10. Un procedimiento para inducir esterilidad masculina en una planta transgénica que comprende:

(a) cultivar una planta transgénica que comprende una molécula de ADN recombinante que comprende un elemento diana de mts-ARNip que consiste en una secuencia seleccionada del grupo que consiste en SEQ ID NO: 1, 2, y complementos de estas, en el que el elemento diana de mts-ARNip está unido operativamente a una molécula de polinucleótido heteróloga que codifica una proteína que confiere tolerancia a al menos un primer herbicida; y

(b) aplicar una cantidad eficaz de dicho herbicida a dicha planta transgénica, en la que la aplicación de herbicida se lleva a cabo antes o de forma simultánea con el desarrollo del tejido reproductor masculino de dicha planta transgénica, induciendo así esterilidad masculina en la planta transgénica.
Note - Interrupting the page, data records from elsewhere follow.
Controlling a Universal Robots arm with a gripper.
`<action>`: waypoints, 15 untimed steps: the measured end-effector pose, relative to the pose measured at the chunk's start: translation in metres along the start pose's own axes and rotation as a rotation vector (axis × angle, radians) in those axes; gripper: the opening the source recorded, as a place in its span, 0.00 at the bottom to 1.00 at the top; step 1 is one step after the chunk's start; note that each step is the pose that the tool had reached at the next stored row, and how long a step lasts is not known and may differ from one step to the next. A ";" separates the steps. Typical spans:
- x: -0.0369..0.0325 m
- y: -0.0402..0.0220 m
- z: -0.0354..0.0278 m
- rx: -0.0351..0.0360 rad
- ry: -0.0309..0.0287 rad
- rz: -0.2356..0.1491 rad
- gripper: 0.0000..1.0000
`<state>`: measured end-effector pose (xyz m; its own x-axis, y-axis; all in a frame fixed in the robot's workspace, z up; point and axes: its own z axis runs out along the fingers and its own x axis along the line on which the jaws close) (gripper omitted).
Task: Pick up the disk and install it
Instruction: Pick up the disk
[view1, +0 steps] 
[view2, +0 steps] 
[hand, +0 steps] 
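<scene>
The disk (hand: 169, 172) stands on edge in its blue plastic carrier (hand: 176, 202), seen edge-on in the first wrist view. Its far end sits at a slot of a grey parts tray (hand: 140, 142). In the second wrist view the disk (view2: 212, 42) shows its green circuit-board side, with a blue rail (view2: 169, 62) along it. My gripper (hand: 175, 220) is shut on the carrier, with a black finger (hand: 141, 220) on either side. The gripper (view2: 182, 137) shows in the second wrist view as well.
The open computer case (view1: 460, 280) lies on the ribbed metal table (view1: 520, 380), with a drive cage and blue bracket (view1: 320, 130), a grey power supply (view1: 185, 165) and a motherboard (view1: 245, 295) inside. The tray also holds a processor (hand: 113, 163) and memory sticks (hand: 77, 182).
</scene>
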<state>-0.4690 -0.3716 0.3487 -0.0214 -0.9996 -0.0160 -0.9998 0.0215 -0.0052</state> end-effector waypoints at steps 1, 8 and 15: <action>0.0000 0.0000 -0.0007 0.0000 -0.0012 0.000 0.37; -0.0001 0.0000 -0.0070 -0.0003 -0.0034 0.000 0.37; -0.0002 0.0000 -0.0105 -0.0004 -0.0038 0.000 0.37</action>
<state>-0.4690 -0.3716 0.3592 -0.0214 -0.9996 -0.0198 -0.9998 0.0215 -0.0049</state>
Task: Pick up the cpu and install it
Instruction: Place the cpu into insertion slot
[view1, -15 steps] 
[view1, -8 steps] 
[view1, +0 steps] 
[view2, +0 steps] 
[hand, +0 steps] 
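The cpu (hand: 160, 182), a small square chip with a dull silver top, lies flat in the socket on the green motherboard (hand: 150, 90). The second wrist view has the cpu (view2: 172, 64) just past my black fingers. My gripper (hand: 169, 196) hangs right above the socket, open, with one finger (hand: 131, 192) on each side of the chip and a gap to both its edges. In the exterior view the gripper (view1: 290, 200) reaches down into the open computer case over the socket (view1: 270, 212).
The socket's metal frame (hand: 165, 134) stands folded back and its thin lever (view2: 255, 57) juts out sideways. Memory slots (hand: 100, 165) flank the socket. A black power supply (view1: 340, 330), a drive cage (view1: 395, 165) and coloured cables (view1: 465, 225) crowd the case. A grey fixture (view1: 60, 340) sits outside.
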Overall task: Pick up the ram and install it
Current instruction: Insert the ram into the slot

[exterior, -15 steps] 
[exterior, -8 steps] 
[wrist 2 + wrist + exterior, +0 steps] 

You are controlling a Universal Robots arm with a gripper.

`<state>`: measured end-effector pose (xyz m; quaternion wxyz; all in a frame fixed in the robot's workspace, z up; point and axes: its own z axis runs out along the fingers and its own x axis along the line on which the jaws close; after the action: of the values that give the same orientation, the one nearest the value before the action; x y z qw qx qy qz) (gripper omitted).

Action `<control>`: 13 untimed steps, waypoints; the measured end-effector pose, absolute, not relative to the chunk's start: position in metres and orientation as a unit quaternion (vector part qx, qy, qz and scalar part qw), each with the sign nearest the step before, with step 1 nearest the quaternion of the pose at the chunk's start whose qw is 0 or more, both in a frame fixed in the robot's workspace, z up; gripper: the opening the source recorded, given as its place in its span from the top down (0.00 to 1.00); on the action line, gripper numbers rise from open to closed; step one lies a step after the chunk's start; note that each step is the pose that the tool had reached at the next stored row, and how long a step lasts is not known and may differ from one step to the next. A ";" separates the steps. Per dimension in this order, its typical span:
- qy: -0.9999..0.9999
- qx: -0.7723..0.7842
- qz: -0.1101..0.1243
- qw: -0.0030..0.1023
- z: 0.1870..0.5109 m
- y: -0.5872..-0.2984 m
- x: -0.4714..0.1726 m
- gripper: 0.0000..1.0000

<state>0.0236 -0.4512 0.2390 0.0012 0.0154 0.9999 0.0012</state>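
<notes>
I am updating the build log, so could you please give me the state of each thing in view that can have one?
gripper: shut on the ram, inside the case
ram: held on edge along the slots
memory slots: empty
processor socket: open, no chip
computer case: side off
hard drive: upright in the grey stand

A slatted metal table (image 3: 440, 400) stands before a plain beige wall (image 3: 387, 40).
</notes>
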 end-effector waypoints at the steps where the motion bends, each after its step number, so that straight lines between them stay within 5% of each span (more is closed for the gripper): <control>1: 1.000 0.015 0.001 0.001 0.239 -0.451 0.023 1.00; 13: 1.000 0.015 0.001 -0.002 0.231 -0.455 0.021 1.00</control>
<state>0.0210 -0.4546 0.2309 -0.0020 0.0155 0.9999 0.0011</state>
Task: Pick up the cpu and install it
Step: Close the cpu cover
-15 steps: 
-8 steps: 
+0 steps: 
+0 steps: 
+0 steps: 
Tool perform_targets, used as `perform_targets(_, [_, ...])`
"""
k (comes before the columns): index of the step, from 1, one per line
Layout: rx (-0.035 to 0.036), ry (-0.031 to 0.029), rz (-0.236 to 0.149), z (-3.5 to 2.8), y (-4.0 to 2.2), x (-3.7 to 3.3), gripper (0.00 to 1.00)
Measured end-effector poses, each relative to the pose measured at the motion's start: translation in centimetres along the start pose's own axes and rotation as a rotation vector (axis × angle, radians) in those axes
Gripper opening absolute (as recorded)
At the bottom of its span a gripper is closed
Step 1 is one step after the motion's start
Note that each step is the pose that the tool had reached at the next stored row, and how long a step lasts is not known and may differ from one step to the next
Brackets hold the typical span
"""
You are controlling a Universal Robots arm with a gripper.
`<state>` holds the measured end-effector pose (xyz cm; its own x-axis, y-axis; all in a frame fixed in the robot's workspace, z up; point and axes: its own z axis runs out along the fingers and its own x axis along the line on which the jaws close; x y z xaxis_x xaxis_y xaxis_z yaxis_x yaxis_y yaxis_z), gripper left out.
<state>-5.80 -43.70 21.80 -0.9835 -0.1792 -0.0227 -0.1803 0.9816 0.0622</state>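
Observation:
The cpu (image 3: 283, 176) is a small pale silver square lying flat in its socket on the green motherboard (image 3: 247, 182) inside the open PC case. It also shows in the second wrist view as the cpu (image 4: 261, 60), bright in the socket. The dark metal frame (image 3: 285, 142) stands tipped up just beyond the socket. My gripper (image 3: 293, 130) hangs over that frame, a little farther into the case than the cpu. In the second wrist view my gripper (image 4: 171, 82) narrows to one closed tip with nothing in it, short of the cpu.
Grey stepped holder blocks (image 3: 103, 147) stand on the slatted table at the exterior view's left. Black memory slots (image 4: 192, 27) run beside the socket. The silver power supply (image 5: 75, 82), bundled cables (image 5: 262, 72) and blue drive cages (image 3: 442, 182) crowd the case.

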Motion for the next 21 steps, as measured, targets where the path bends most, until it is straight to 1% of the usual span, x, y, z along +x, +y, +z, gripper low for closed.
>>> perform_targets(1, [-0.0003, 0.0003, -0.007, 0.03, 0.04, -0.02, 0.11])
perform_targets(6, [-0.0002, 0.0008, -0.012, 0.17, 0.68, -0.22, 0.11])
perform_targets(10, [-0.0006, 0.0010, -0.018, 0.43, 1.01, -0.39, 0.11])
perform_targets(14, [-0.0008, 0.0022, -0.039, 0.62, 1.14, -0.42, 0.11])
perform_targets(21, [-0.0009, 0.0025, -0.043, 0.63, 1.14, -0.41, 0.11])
11. El procedimiento de la reivindicación 10, en el que:

(a) dicha molécula de polinucleótido heteróloga codifica una 5-enolpiruvil shikimato 3-fosfato sintasa (EPSPS) tolerante a glifosato; o

(b) dicho herbicida es glifosato; o

(c) dicha cantidad eficaz de herbicida se aplica en una etapa de desarrollo seleccionada del grupo que consiste en la etapa V4, V5, V6, V7, V8, V9, V10, V11, V12, V13 y V14.

12. El procedimiento de la reivindicación 11, en el que dicha cantidad eficaz de herbicida es de entre aproximadamente 0,125 libras de ácido equivalente por acre y aproximadamente 8 libras de ácido equivalente por acre de glifosato.

13. Una semilla híbrida producida mediante un procedimiento que comprende:

(a) aplicar una cantidad eficaz de herbicida a una planta transgénica que comprende una molécula de ADN recombinante que comprende un elemento diana de mts-ARNip que consiste en una secuencia seleccionada del grupo que consiste en SEQ ID NO: 1,2, y complementos de estas, en el que el elemento diana de mts-ARNip está unido operativamente a una molécula de polinucleótido heteróloga que codifica una proteína que confiere tolerancia a al menos un primer herbicida, en el que dicha aplicación de herbicida se lleva a cabo antes o de forma simultánea con el desarrollo del tejido reproductor masculino de la planta transgénica, induciendo así esterilidad masculina en dicha planta transgénica;

(b) fertilizar dicha planta transgénica con polen de una segunda planta; y

(c) dejar que se forme una semilla híbrida a partir de dicha planta transgénica

en el que la semilla híbrida comprende dicha molécula de ADN recombinante.

14. La semilla híbrida de la reivindicación 13, en la que:

(a) dicha fertilización comprende dejar que se produzca una polinización por viento; o

(b) dicha molécula de polinucleótido transcribible heteróloga codifica una 5-enolpiruvil shikimato 3-fosfato sintasa (EPSPS) tolerante a glifosato; o

(c) dicho herbicida es glifosato, cuyo glifosato se aplica preferentemente de forma simultánea con el desarrollo en una cantidad eficaz de aproximadamente 0,125 libras de ácido equivalente por acre y aproximadamente 8 libras de ácido equivalente por acre.